Empirically, the authors compare models on several one-dimensional synthetic function families, training on random grids and evaluating on a common uniform grid. Generative quality is assessed using two-sample-test-based metrics and the first-moment error. The results indicate that, compared to FNO, the Galerkin-type KNO improves both generation quality on random grids and computational efficiency while maintaining RKHS consistency.
The most convincing part of the paper is the theoretical interpretation developed in the later sections. Rather than treating the kernel-integral update as merely a “plausible attention variant,” the authors reformulate it from the perspective of Galerkin approximation of the solution to a regularized regression problem with weighted observation error and an RKHS penalty. Under this view, the fact that the network operates with a fixed feature budget becomes the statement that it performs a Galerkin approximation to kernel ridge regression on a finite-dimensional subspace of the RKHS, which enables analysis of stability and approximation error. Moreover, the implementation choice of avoiding an explicit matrix inverse can be interpreted as a one-step unrolling of an iterative method in feature space, allowing the resulting error reduction to be quantified.
Q: Does implementing random grids via the Nyström approximation make the model “more resolution-free”?
A: No. The Nyström approximation does not change the model’s intrinsic resolution-free property. The resolution-free behavior is primarily determined by the operator architecture.
Q: All training was conducted on random grids, but since there is no comparative experiment on a uniform grid, it is hard to assess how effective the proposed Nyström approximation actually is. What are the experimental results on a uniform grid?

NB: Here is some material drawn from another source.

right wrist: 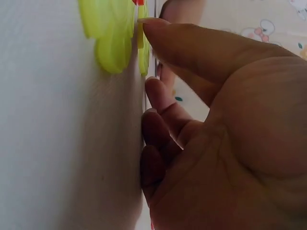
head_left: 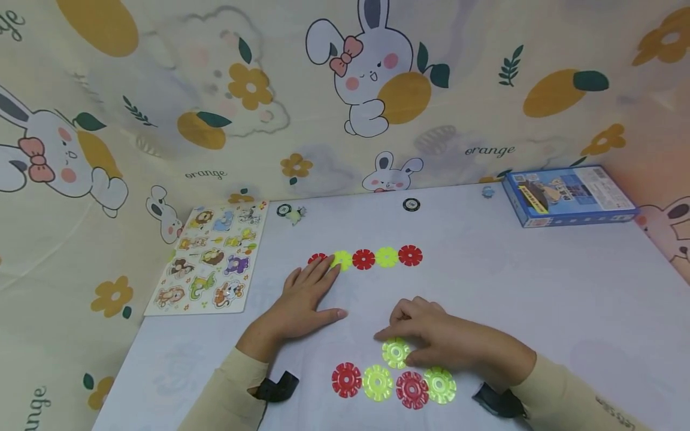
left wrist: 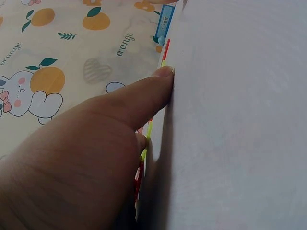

A: In our implementation, a random grid is handled by directly providing the model with the coordinate information of the function. However, this design choice by itself does not fundamentally change the resolution-free property that is built into the model. As a result, it is not straightforward to disentangle whether the strong performance comes from supplying the model with additional “coordinate information,” or from the fact that the model is exposed to a wider variety of coordinate sets during training. Resolving this requires additional experiments.
Q: When designing the explicit feature map, why did you use both RFF and polynomial features? Isn’t a single approach sufficient?
A: We use both because they are complementary approximations of the target kernel class, and neither one alone is reliable across the regimes the model must handle.
RFF is most effective when the kernel is well represented through its spectral density — this is the shift-invariant component. In that regime, RFF gives an accurate approximation. Polynomial-based features address a different failure mode: on bounded domains and in settings where boundary effects, nonstationary behavior, or local structure matters, a purely spectral approximation can be inefficient or biased unless the feature budget is made very large.